REQUIRED WORK: Below are records to be reproduced exactly and in full.

DATA LISTING:
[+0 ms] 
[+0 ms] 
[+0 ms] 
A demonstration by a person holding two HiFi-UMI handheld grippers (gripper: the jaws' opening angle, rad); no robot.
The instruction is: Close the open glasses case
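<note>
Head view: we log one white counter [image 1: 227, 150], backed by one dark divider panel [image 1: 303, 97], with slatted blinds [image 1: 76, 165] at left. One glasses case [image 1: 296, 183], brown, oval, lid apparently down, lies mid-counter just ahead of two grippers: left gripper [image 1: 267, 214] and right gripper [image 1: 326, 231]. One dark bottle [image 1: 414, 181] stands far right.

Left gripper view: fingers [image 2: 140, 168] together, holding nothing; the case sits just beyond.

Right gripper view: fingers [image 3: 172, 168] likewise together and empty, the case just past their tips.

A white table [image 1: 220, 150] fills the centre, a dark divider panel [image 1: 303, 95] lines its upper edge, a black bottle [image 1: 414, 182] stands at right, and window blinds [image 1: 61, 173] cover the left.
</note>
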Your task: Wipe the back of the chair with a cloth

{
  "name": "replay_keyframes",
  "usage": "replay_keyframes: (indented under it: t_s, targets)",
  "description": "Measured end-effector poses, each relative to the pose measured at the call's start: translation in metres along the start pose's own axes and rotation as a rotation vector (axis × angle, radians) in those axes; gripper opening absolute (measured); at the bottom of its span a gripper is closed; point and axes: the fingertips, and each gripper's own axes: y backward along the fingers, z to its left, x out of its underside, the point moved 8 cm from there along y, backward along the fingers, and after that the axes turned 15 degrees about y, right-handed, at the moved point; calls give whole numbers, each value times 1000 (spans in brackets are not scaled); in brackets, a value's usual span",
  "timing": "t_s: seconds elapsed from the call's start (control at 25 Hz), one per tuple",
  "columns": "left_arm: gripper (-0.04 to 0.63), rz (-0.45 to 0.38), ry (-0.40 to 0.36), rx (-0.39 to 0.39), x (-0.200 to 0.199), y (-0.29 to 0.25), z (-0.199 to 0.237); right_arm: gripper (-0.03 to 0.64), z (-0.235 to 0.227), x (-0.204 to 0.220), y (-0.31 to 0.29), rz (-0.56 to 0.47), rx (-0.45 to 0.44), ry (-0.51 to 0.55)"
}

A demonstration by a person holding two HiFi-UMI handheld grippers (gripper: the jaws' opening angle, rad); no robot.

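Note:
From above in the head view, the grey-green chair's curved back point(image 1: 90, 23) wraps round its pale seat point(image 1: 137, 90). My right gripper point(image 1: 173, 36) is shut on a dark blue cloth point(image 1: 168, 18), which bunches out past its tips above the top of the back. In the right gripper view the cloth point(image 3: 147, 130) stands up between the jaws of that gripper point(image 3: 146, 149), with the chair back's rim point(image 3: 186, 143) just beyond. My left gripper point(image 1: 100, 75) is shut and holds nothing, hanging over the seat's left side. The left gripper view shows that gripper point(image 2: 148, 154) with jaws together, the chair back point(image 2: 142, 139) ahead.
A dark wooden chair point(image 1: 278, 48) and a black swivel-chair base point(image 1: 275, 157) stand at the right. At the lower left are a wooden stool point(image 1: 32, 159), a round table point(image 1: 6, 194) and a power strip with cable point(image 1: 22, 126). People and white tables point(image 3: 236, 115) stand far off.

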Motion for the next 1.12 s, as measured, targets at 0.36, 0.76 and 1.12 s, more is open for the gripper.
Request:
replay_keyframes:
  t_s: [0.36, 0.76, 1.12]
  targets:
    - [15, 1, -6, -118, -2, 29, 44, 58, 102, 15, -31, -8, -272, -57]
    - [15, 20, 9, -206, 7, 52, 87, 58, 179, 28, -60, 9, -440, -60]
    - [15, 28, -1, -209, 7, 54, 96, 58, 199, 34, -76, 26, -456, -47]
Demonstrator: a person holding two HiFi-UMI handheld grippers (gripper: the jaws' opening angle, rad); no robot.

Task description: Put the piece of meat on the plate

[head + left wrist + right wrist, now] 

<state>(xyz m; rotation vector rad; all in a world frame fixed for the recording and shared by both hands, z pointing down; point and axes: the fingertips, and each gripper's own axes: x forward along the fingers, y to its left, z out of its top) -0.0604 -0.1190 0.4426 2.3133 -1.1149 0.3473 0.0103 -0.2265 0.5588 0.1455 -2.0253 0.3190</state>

THE COMPLETED TASK:
[+0 ms] 
[+0 ms] 
[+0 ms] 
A demonstration by a person holding two HiFi-UMI handheld grippers (gripper: the jaws' opening angle, rad); no robot.
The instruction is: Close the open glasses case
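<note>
Head view: we log one white counter [image 1: 227, 150], backed by one dark divider panel [image 1: 303, 97], with slatted blinds [image 1: 76, 165] at left. One glasses case [image 1: 296, 183], brown, oval, lid apparently down, lies mid-counter just ahead of two grippers: left gripper [image 1: 267, 214] and right gripper [image 1: 326, 231]. One dark bottle [image 1: 414, 181] stands far right.

Left gripper view: fingers [image 2: 140, 168] together, holding nothing; the case sits just beyond.

Right gripper view: fingers [image 3: 172, 168] likewise together and empty, the case just past their tips.

A white table [image 1: 220, 150] fills the centre, a dark divider panel [image 1: 303, 95] lines its upper edge, a black bottle [image 1: 414, 182] stands at right, and window blinds [image 1: 61, 173] cover the left.
</note>
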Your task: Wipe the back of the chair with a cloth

{
  "name": "replay_keyframes",
  "usage": "replay_keyframes: (indented under it: t_s, targets)",
  "description": "Measured end-effector poses, each relative to the pose measured at the call's start: translation in metres along the start pose's own axes and rotation as a rotation vector (axis × angle, radians) in those axes; gripper opening absolute (measured); at the bottom of its span a gripper is closed; point and axes: the fingertips, and each gripper's own axes: y backward along the fingers, z to its left, x out of its underside, the point moved 8 cm from there along y, backward along the fingers, and after that the axes turned 15 degrees about y, right-handed, at the moved point; calls give whole numbers, each value times 1000 (spans in brackets are not scaled); in brackets, a value's usual span",
  "timing": "t_s: seconds elapsed from the call's start (control at 25 Hz), one per tuple",
  "columns": "left_arm: gripper (-0.04 to 0.63), rz (-0.45 to 0.38), ry (-0.40 to 0.36), rx (-0.39 to 0.39), x (-0.200 to 0.199), y (-0.29 to 0.25), z (-0.199 to 0.237); right_arm: gripper (-0.03 to 0.64), z (-0.235 to 0.227), x (-0.204 to 0.220), y (-0.31 to 0.29), rz (-0.56 to 0.47), rx (-0.45 to 0.44), ry (-0.51 to 0.55)"
}

A demonstration by a person holding two HiFi-UMI handheld grippers (gripper: the jaws' opening angle, rad); no robot.

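Note:
From above in the head view, the grey-green chair's curved back point(image 1: 90, 23) wraps round its pale seat point(image 1: 137, 90). My right gripper point(image 1: 173, 36) is shut on a dark blue cloth point(image 1: 168, 18), which bunches out past its tips above the top of the back. In the right gripper view the cloth point(image 3: 147, 130) stands up between the jaws of that gripper point(image 3: 146, 149), with the chair back's rim point(image 3: 186, 143) just beyond. My left gripper point(image 1: 100, 75) is shut and holds nothing, hanging over the seat's left side. The left gripper view shows that gripper point(image 2: 148, 154) with jaws together, the chair back point(image 2: 142, 139) ahead.
A dark wooden chair point(image 1: 278, 48) and a black swivel-chair base point(image 1: 275, 157) stand at the right. At the lower left are a wooden stool point(image 1: 32, 159), a round table point(image 1: 6, 194) and a power strip with cable point(image 1: 22, 126). People and white tables point(image 3: 236, 115) stand far off.
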
Motion for the next 1.12 s, as measured, targets at 0.36, 0.76 and 1.12 s, more is open for the gripper.
Request:
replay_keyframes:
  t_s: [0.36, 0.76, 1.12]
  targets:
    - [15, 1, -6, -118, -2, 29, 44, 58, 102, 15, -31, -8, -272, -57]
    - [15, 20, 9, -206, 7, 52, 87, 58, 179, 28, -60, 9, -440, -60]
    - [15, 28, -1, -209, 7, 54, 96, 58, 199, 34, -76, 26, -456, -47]
Demonstrator: a person holding two HiFi-UMI handheld grippers (gripper: the jaws' opening angle, rad); no robot.

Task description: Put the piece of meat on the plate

[head + left wrist + right wrist, now] 

<state>(xyz m; rotation vector rad; all in a world frame fixed for the recording and shared by both hands, z pointing down; point and axes: the fingertips, and each gripper's own axes: x forward along the fingers, y to its left, z out of its top) -0.0604 -0.1190 0.4426 2.3133 -1.1149 0.3473 0.0103 -0.2265 0.5588 0.1455 -2.0253 0.3190</state>

Nothing more remains in this exercise.